Stacie Bloom on How a College Class Inspires PhD Neuroscience Career

In Chapter 2 of 19 in her 2011 Capture Your Flag interview with host Erik Michielsen, Stacie Grossman Bloom answers "How Did One College Class Unexpectedly Springboard Your Science Career?" While studying psychology at the University of Delaware, she takes a graduate level course in a neuropsychology. She finds the small class forum and the neuroscience study of the brain align her studies to her interests. Grossman Bloom then thrives in the classroom, earning As and continuing to Georgetown for a PhD.

Stacie Grossman Bloom is the Executive Director at the NYU Neuroscience Institute at NYU Langone Medical Center. Previously, she was VP and Scientific Director at the New York Academy of Sciences (NYAS). She earned her PhD in Neurobiology and Cell Biology at Georgetown University and did a post-doctoral fellowship at Rockefeller University in New York City. She earned her BA in Chemistry and Psychology from the University of Delaware.
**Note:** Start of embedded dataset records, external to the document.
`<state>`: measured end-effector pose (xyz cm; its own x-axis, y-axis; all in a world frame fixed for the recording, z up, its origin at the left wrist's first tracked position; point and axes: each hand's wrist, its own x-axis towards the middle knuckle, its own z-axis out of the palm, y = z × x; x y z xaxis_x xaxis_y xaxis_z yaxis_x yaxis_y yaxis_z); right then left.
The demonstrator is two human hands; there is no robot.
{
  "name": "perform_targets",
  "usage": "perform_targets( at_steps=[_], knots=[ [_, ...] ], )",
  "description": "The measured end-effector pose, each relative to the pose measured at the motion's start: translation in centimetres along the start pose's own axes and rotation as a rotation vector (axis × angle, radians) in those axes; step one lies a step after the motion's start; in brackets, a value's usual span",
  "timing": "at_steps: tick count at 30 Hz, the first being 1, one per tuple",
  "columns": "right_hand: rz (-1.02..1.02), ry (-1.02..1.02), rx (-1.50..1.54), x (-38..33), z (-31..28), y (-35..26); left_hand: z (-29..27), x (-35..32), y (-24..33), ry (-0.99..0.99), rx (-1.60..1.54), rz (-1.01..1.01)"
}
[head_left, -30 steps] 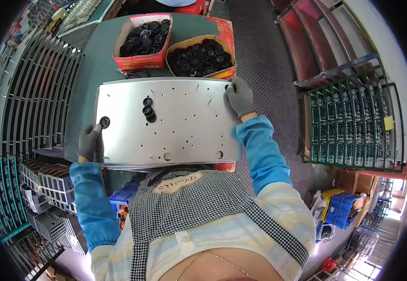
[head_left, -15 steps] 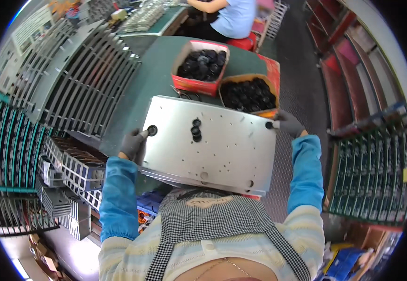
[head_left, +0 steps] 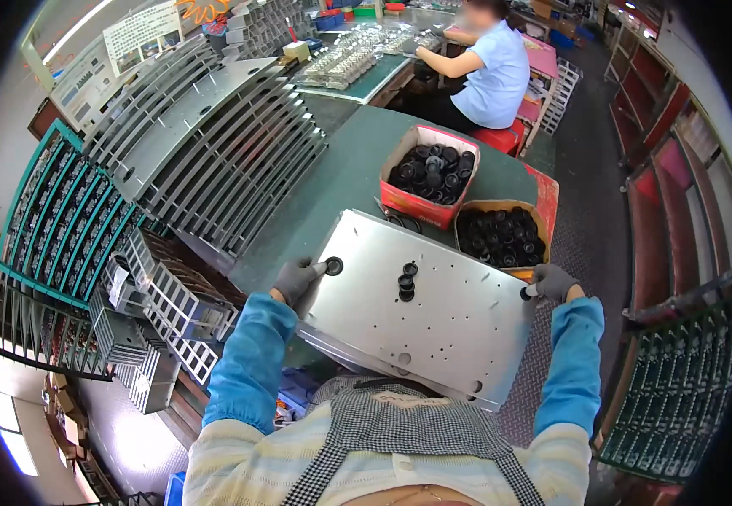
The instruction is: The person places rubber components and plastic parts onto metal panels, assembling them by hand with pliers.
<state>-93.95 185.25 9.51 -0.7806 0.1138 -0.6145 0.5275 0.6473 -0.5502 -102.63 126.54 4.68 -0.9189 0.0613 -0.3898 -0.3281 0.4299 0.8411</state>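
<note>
A flat silver metal panel (head_left: pixel 458 316) with several small holes lies before me, more sheet edges showing beneath its near left side. My left hand (head_left: pixel 297 281), in a grey glove, grips the panel's left edge, the thumb tip beside a black ring-shaped grommet (head_left: pixel 333 266) set near that edge. On the opposite edge my right hand (head_left: pixel 555 283), also gloved, holds the panel with its fingertips next to another black grommet (head_left: pixel 526 294). Several loose black grommets (head_left: pixel 406 287) rest in a short row on the panel's upper middle. Fingers under the edges are hidden.
Beyond the panel on the green table (head_left: pixel 345 160) stand a red box (head_left: pixel 416 205) and an orange-rimmed box (head_left: pixel 528 271), both full of black grommets. Slatted metal panels (head_left: pixel 239 160) are stacked at left. A co-worker (head_left: pixel 492 76) sits at the far table. Racks (head_left: pixel 673 388) line the right.
My view has tilted up and turned left, so the panel and boxes appear lower and further right. Both hands still hold the panel's edges; the loose grommets keep their place on it.
</note>
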Motion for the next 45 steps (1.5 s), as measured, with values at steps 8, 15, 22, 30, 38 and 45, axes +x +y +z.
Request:
perform_targets(
  at_steps=[8,15,22,30,38,45],
  knots=[
    [-0.821,0.53,-0.136,-1.4,14.1,-9.4,-1.1,0.0,-1.2,0.034,0.04,0.019],
    [-0.852,0.505,-0.544,-1.3,21.3,-13.9,-0.8,-1.4,0.0,0.055,0.099,0.07],
    [-0.854,0.473,-0.308,-2.1,21.1,-15.2,-2.1,-1.2,-0.7,-0.028,0.083,0.114],
    [-0.915,0.629,-0.577,-1.3,27.1,-16.7,-1.8,0.7,-3.3,-0.006,0.176,0.179],
    [-0.712,0.471,-0.048,-3.6,23.1,-14.7,-1.4,1.4,-3.2,-0.011,0.249,0.273],
    [-0.276,0.664,-0.158,-11.3,19.7,-6.7,-0.9,2.5,-5.1,0.007,0.176,0.223]
  ],
)
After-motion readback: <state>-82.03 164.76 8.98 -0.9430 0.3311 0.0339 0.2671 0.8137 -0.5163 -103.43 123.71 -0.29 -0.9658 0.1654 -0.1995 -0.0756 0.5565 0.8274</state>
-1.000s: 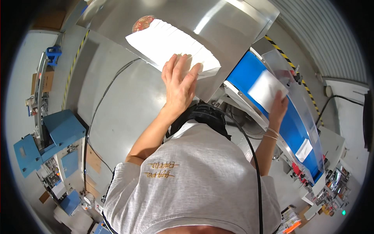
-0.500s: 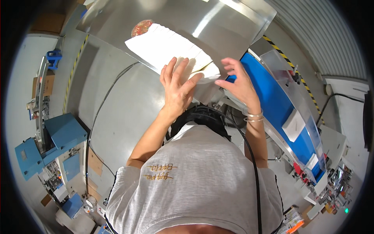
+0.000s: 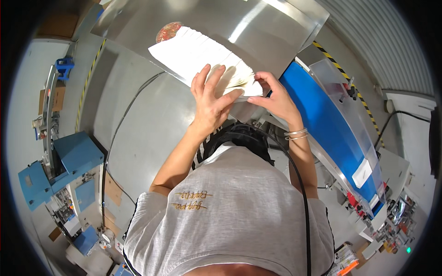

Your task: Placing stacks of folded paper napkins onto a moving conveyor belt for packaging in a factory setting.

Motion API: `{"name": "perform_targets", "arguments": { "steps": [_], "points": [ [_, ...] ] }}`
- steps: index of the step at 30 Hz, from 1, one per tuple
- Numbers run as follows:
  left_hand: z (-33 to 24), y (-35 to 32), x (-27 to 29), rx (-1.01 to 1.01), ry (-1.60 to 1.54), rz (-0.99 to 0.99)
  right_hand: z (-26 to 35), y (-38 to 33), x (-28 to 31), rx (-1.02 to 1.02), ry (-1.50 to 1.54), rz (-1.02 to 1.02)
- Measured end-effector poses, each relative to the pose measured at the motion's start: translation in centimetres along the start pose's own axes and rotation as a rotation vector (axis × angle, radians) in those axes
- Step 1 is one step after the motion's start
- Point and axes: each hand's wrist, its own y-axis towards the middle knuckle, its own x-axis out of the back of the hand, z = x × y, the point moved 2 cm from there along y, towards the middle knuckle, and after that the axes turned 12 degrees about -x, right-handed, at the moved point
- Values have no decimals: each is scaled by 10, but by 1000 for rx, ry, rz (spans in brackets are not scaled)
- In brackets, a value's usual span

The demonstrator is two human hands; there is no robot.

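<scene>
A long row of thin white paper pieces (image 3: 198,57), packed close and leaning over one another, lies along the near edge of the metal table (image 3: 193,18). I cannot tell whether they are envelopes or folded sheets. My left hand (image 3: 212,99) rests on the row with spread fingers, its thumb near the lower edge. At the row's right end, my right hand (image 3: 277,99) curls thumb and fingers around the last pieces, which fan slightly apart. A round red and gold patterned object (image 3: 168,32) touches the row's far left end.
To my right runs a blue conveyor belt (image 3: 313,115) with a clear guard (image 3: 352,124). A white packet (image 3: 362,174) lies on it. Black cables (image 3: 124,119) hang at left, near blue machine housings (image 3: 78,154). Yellow-black tape (image 3: 331,60) marks the floor.
My right hand has come in from the right and closed on the row's end. The paper edges there are more fanned. On the belt, the white packet has moved nearer and rightward.
</scene>
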Motion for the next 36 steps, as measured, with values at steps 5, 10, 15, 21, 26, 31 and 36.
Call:
{"name": "perform_targets", "arguments": {
  "steps": [5,10,15,21,26,31,36],
  "points": [
    [2,3,0,-14,-1,18,1,12,-4,77,4,1],
    [1,6,4,-2,-29,18,10,11,0,71,-165,-25],
    [-2,9,11,103,-59,20,-11,-11,4,287,-86,-127],
    [5,4,5,213,49,-12,-88,-95,80,-477,68,-789],
    [9,1,3,144,89,-22,-111,-135,130,-724,-563,-1082],
    [10,-1,3,94,105,-43,-65,-108,98,-291,-1200,-1255],
    [13,-3,1,86,39,-79,2,-31,24,7,-222,-410]
  ]
}}
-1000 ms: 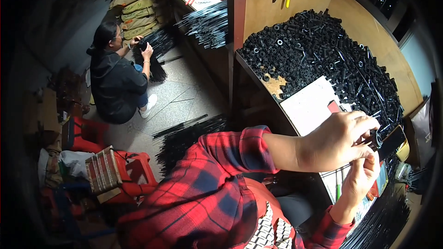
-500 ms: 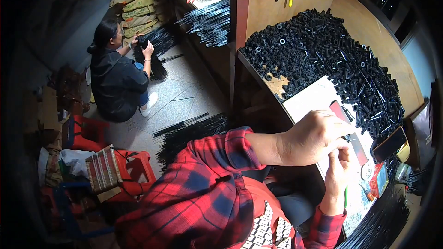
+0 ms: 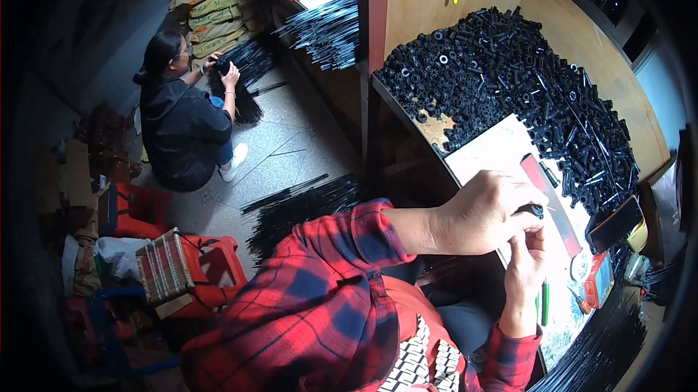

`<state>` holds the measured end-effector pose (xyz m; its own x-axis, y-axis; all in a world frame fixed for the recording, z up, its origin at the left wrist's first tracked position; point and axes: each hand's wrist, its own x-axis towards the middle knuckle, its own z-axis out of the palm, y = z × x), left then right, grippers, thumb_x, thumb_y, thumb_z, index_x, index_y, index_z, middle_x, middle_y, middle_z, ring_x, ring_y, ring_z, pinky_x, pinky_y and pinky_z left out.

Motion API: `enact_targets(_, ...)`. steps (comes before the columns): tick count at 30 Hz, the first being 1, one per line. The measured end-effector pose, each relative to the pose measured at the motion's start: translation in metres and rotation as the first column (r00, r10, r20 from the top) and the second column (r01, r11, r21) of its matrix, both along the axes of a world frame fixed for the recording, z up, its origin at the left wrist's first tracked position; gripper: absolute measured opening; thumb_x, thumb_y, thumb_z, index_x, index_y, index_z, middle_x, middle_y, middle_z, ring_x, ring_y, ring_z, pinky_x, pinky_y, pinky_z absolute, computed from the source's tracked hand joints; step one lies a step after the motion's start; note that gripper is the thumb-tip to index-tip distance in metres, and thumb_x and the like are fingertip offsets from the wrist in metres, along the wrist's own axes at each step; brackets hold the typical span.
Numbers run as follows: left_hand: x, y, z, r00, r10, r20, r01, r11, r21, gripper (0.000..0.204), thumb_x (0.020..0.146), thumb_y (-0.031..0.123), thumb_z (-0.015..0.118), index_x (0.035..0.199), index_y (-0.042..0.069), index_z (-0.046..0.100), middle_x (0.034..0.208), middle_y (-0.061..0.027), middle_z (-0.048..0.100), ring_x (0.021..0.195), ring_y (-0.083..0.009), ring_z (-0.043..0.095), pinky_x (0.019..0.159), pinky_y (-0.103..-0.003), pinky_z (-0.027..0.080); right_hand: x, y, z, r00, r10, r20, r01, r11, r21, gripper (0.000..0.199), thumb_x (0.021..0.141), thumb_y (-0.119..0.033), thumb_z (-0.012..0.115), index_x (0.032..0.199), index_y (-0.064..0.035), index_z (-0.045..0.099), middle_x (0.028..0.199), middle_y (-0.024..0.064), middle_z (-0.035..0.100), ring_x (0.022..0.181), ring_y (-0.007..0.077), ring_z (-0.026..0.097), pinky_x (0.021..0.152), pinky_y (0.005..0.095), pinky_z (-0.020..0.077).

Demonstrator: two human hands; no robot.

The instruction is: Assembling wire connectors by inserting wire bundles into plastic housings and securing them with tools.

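Above the white worktop (image 3: 483,148), my left hand (image 3: 483,214) is closed around a small black cylindrical piece (image 3: 536,210), whose end pokes out between the thumb and fingers. Just below it, my right hand (image 3: 526,265) has its fingertips pinched together, almost touching the left hand. Whatever those right fingertips hold, if anything, is too small to make out. Under the hands lies a long flat bar (image 3: 552,206), dark red and grey.
A heap of small black tubular parts (image 3: 502,79) fills the worktop's far side. A phone (image 3: 616,225) leans at the right, near a red box (image 3: 598,279). Black rods (image 3: 596,348) bundle at lower right. Across the floor, a co-worker (image 3: 182,123) crouches, handling black rods.
My hands have shifted slightly left, and the left hand has turned so the end of the black piece shows more plainly. The right fingers remain pinched close below.
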<state>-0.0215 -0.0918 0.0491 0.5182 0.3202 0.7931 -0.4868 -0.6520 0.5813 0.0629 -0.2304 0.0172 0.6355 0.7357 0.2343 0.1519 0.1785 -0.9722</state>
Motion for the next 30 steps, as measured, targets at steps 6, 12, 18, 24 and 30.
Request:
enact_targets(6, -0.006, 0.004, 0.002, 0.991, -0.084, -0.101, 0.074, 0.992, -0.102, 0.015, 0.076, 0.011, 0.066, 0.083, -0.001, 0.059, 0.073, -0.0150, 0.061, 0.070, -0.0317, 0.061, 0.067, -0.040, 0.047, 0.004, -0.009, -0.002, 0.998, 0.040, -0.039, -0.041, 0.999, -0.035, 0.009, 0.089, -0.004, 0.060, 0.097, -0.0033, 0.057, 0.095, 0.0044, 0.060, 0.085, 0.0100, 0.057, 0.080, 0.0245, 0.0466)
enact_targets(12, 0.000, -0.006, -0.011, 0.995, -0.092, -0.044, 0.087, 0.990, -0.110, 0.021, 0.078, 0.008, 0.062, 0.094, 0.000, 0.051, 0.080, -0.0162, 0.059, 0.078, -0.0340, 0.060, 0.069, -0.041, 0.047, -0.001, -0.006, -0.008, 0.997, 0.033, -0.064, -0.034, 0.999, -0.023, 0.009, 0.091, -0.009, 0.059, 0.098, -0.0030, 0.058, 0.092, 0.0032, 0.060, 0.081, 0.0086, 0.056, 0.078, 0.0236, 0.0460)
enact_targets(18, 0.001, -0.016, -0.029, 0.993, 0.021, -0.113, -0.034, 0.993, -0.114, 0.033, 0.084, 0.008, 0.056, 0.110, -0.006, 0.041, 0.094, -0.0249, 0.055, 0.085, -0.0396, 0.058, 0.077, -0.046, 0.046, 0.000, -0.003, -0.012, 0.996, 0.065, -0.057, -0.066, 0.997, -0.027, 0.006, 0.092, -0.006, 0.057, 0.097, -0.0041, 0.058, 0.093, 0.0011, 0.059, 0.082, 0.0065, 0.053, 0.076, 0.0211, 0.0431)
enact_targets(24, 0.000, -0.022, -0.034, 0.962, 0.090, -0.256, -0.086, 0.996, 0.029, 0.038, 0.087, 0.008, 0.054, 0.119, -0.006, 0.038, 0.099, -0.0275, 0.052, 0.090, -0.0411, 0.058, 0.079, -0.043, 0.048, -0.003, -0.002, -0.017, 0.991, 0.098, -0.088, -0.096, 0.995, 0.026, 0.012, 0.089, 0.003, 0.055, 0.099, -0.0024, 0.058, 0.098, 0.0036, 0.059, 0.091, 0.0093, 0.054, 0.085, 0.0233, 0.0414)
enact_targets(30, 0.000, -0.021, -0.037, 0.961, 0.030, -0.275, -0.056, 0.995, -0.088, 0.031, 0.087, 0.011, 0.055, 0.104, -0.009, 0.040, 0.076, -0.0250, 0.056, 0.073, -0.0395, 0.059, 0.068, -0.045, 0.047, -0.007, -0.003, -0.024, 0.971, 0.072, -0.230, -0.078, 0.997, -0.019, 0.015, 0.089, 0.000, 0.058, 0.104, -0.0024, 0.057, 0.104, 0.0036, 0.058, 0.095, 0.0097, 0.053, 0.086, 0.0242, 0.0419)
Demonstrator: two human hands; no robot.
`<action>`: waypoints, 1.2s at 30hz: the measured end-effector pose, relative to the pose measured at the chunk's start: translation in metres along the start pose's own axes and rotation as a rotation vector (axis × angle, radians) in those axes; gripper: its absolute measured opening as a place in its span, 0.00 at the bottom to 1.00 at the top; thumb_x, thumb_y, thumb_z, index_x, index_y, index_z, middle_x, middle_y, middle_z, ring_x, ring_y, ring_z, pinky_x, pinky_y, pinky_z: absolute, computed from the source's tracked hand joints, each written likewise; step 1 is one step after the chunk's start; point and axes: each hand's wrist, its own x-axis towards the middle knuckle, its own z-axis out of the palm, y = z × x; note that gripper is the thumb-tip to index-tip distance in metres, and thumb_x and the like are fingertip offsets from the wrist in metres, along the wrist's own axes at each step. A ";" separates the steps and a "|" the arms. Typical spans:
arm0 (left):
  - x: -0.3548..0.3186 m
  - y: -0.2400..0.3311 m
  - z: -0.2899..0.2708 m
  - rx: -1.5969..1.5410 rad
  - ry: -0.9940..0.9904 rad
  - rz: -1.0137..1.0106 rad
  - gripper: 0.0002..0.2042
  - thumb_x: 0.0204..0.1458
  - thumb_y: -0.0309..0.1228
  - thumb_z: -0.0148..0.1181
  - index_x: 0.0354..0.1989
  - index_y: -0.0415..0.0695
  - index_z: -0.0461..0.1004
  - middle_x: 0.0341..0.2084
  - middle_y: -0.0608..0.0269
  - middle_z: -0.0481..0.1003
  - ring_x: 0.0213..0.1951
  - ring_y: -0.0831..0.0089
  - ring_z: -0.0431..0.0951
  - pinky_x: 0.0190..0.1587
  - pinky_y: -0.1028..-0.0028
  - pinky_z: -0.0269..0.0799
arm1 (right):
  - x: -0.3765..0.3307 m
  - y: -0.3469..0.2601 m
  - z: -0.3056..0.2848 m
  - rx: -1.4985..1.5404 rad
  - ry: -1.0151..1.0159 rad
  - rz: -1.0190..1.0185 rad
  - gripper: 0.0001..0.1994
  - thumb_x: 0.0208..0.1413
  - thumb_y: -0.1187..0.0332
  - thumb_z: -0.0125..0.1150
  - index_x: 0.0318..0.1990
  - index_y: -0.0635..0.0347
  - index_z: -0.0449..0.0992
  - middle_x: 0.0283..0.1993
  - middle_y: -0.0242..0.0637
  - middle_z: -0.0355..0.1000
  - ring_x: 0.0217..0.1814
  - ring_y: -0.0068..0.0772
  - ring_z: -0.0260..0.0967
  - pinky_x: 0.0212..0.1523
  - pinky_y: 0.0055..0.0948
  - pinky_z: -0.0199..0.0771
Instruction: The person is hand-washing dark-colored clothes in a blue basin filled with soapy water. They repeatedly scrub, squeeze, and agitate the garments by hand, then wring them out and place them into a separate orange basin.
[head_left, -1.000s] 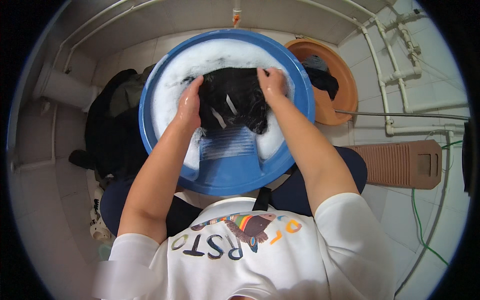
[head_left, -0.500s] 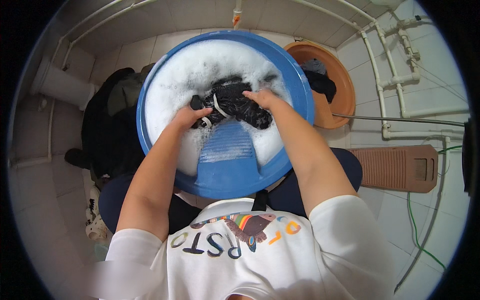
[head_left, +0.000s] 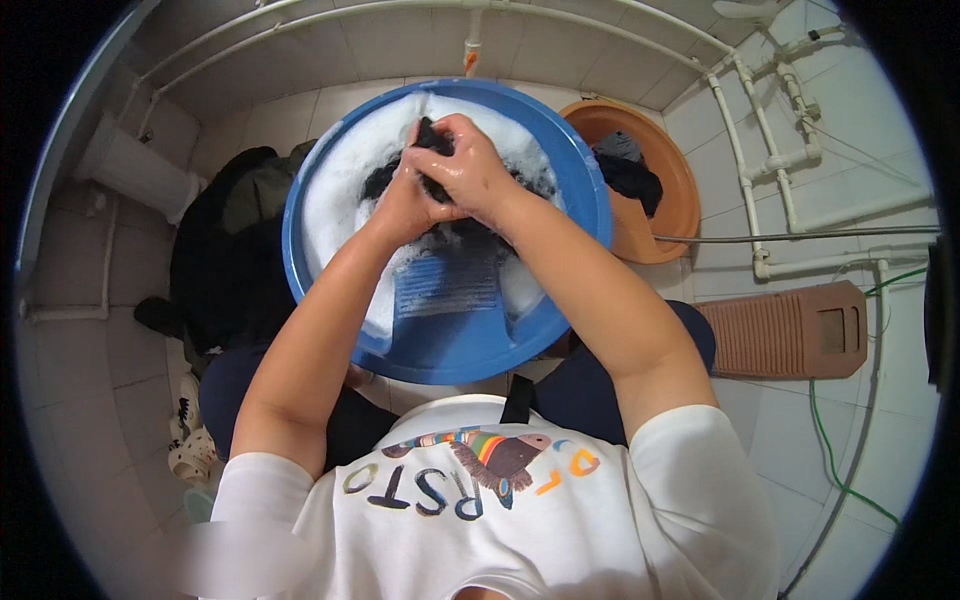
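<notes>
Black garment [head_left: 434,138] bunched between left hand [head_left: 404,202] and right hand [head_left: 468,168], both clenched on it, amid foam [head_left: 343,205] inside blue basin [head_left: 598,215]. Right of blue basin: orange basin [head_left: 682,185] and brown washboard [head_left: 757,332]; left of blue basin: dark clothes pile [head_left: 218,275].

Your left grip [head_left: 408,205] and right grip [head_left: 468,172] wrap over the black cloth [head_left: 434,136], hiding much of it, and its lower folds sink out of sight in the foam [head_left: 340,165]. That cloth covers the 12 o'clock end of the ribbed panel [head_left: 447,285]. At 2 o'clock, your blue tub [head_left: 294,225] hides the orange basin's [head_left: 686,195] inner side. At 3, your leg [head_left: 692,338] blocks the brown washboard's [head_left: 775,333] near end. At 7, blur smears part of your left sleeve [head_left: 265,490]; at 6, the picture's edge crops your white shirt [head_left: 400,560].
</notes>
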 end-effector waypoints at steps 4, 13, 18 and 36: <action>-0.004 0.017 -0.001 -0.385 0.157 -0.273 0.24 0.37 0.28 0.65 0.45 0.38 0.65 0.37 0.59 0.71 0.40 0.72 0.71 0.45 0.74 0.66 | -0.009 -0.016 -0.023 0.343 -0.216 -0.060 0.23 0.47 0.66 0.62 0.49 0.67 0.65 0.47 0.42 0.66 0.49 0.29 0.64 0.49 0.26 0.65; 0.031 0.126 -0.036 -0.921 0.413 -0.195 0.13 0.41 0.24 0.59 0.36 0.43 0.66 0.29 0.58 0.71 0.33 0.64 0.73 0.34 0.62 0.71 | -0.027 0.078 -0.072 -0.113 -0.400 0.072 0.51 0.32 0.48 0.69 0.61 0.65 0.48 0.61 0.54 0.52 0.66 0.48 0.44 0.64 0.35 0.46; 0.061 0.199 -0.034 -1.267 0.410 -0.189 0.07 0.43 0.28 0.60 0.30 0.45 0.70 0.29 0.61 0.73 0.36 0.63 0.74 0.41 0.60 0.70 | -0.035 0.122 -0.020 -0.543 -0.034 -0.086 0.63 0.24 0.43 0.71 0.64 0.55 0.33 0.67 0.52 0.33 0.69 0.57 0.27 0.65 0.43 0.39; 0.024 0.123 -0.047 -0.640 0.453 -0.265 0.16 0.41 0.24 0.61 0.40 0.40 0.66 0.32 0.59 0.72 0.37 0.64 0.73 0.42 0.66 0.69 | 0.044 0.118 -0.108 0.245 0.284 0.334 0.18 0.41 0.76 0.48 0.43 0.74 0.69 0.44 0.57 0.69 0.49 0.49 0.66 0.42 0.37 0.67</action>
Erik Michielsen: How did one college class unexpectedly springboard your science career?

Stacie Grossman Bloom: So, I went to college at University of Delaware. I was an okay student. It was nothing great. I was taking a lot of chemistry and psychology and I was in these giant, giant lecture halls with hundreds of other people. And, decided one day when I was looking through the course book for what to sign up for there was this really interesting looking class in Neuropsychology and I thought I’ll sign up for it. And when I went to the class it turned out to be a graduate level class and it was totally different from what I was used to. It was just in a small classroom. There were maybe twelve or fifteen students, and a professor. And I had never been in an environment like that before, that was so interactive. And it changed my life to be in a small class like that. I did amazingly well. I got A’s from then on. I started taking more of those graduate level classes, not because the content was so much more challenging but simply because the forum was a better fit for me. And, really helped foster my education. It was also that I had discovered at that time that neuroscience was what I was really interested in. So I think it was those two factors combined -- the forum and the content.

Erik Michielsen: What did you find most appealing about neuroscience?

Stacie Grossman Bloom: I was always just really interested in the brain and how the brain works and how your thoughts are controlled and why you need sleep and how you get addicted to drugs and why the brain fails. It was just a natural fit, I think, for my inquisitiveness. And, at the time neuroscience was really becoming a blossoming field. At the time that I was applying to graduate school most schools didn’t even have a neuroscience yet. Which now it’s 2011 that’s impossible to fathom. When I was going to Georgetown I ended up getting into the cell biology department because that was the closest thing they had to neuroscience. Now of course they have a full neuroscience program.